I believe the 64-bit version of LGenerics is about 1.5 times faster in sorting a string array than QSort. And its advantage is that it is written in Pascal and therefore available on almost any platform.

#### 440bx

• Hero Member
• Posts: 2047
##### Re: Quicksort a string array (Case insensitive or standard)
« Reply #11 on: September 27, 2020, 04:53:26 pm »
I believe the 64-bit version of LGenerics is about 1.5 times faster in sorting a string array than QSort.
I don't recall the sample program in the "sorting and counting" being 1.5 times faster than the Windows API implementation.

As far as portability, that's a valid point but, using msvcrt.dll isn't portable either.  IOW, leaving portability out of the picture, the OP is better off using NTDLL's qsort than msvcrt's.
FPC v3.0.4 and Lazarus 1.8.2 on Windows 7 64bit.

#### jamie

• Hero Member
• Posts: 3784
##### Re: Quicksort a string array (Case insensitive or standard)
« Reply #12 on: September 27, 2020, 05:12:51 pm »
I've found an index list that points to a record containing reference of where in the list it is currently and where it should be after the sort.

so at the end all you have is a created list that is fixed and if you happen to know the number entries ahead of time  you can pre-allocated it.

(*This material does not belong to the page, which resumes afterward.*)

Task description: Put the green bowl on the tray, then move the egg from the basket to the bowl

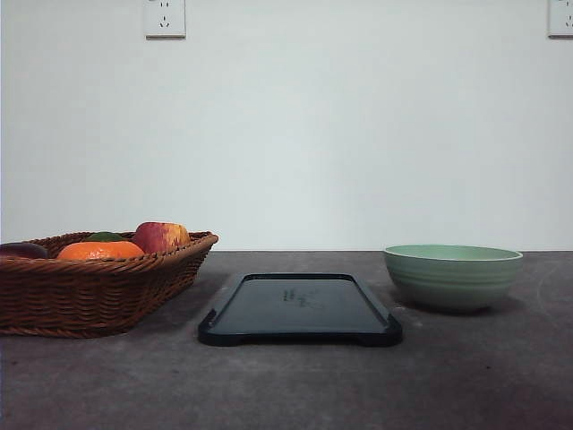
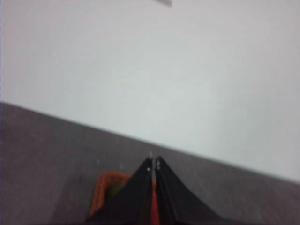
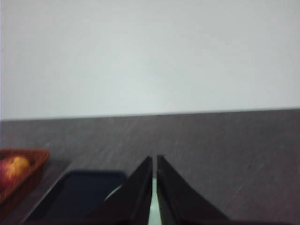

But basically you use the list afterwards to index the entries which gives the pointer address to the string/ word..

One could also regenerate a new list this way, it would be linear outcome..
The only true wisdom is knowing you know nothing

#### avk

• Sr. Member
• Posts: 324
##### Re: Quicksort a string array (Case insensitive or standard)
« Reply #13 on: September 27, 2020, 05:38:54 pm »
I don't recall the sample program in the "sorting and counting" being 1.5 times faster than the Windows API implementation.

It seems, besides sorting, there was also file mapping against simple ReadLn/WriteLn. However, if you are interested, I could make a demo.

I've found an index list that points to a record containing reference of where in the list it is currently and where it should be after the sort.

so at the end all you have is a created list that is fixed and if you happen to know the number entries ahead of time  you can pre-allocated it. But basically you use the list afterwards to index the entries which gives the pointer address to the string/ word..

One could also regenerate a new list this way, it would be linear outcome..

@jamie, it would be interesting to see what this gives.

#### 440bx

• Hero Member
• Posts: 2047
##### Re: Quicksort a string array (Case insensitive or standard)
« Reply #14 on: September 27, 2020, 06:08:15 pm »
It seems, besides sorting, there was also file mapping against simple ReadLn/WriteLn.
True.  There were a number of optimizations that affected the total elapsed time.  It wasn't just the sort implementation.

FPC v3.0.4 and Lazarus 1.8.2 on Windows 7 64bit.